Progress, at last
Today for the first time in three and a half weeks of hell I dealt with doctors who were on top of the situation, who provided intelligible diagnoses, and who laid out a hopeful path of treatment. First I saw a G.I. specialist at the New York Presbyterian Hospital complex on York Avenue whom my oncologist had found. She explained how both the present tumors and the scar tissue of past tumors on the lining of the small and large intestines are adhering to the outside of the intestines and are pulling and pushing them out of shape, slowing their functioning and the passage of material through them. She indicated that the opening in the intestine, the lumen, might be returned to normal size and normal movement might be restored either by a colonoscopy by itself, or by a colonoscopy in which a stent was placed at the most significant area of slowing, or, if those approaches were not viable, by surgery. She also sent me to a pain management specialist—and, incredibly, as compared with the glacial slowness with which referrals have occurred during this nightmare up to now, the latter saw me on the same day! She made some immediate adjustments in the pain killers I am taking and indicated more thoroughgoing anti-pain measures to be taken in the near future if the colonoscopy or stent did not relieve the problem.
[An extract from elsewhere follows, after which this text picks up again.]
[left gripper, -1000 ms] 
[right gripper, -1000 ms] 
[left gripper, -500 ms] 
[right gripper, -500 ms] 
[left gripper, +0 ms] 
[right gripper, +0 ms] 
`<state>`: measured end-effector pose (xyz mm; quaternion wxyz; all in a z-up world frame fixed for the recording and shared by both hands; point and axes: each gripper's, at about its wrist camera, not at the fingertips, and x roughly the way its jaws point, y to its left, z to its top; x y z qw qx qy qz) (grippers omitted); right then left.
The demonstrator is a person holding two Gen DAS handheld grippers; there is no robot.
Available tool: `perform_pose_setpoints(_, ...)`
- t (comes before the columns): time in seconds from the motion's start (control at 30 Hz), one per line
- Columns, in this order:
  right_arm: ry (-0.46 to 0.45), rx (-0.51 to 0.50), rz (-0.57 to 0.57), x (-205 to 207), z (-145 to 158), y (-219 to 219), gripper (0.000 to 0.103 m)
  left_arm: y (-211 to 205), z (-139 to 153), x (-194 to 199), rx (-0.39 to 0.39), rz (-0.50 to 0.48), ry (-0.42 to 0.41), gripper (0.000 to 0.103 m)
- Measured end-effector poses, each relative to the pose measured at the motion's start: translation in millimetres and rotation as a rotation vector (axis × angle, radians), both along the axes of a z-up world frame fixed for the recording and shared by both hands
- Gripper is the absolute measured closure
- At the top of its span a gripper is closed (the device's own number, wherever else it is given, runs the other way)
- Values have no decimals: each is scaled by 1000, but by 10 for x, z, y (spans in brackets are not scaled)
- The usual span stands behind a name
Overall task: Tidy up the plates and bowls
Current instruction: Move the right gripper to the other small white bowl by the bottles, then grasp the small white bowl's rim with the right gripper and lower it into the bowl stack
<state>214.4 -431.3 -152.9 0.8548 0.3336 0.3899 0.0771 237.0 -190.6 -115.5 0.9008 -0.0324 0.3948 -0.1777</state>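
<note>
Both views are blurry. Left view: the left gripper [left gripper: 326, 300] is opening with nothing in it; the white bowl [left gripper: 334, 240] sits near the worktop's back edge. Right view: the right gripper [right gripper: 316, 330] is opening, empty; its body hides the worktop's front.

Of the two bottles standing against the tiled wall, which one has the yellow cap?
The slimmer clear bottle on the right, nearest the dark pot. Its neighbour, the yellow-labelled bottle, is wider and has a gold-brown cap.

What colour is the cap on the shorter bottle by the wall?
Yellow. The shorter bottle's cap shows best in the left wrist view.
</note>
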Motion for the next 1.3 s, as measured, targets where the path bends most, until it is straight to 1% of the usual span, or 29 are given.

Both doctors, attractive females sexily dressed, were thoughtful, articulate, and decisive.
I was in bad discomfort throughout the day, continually moaning and sighing in pain. The friend who accompanied me to both appointments suggested as we were leaving my house for the first appointment that the G.I. doctor would probably put me in the hospital. But when I asked the doctor about this contingency, she explained clearly why nothing would be gained from that.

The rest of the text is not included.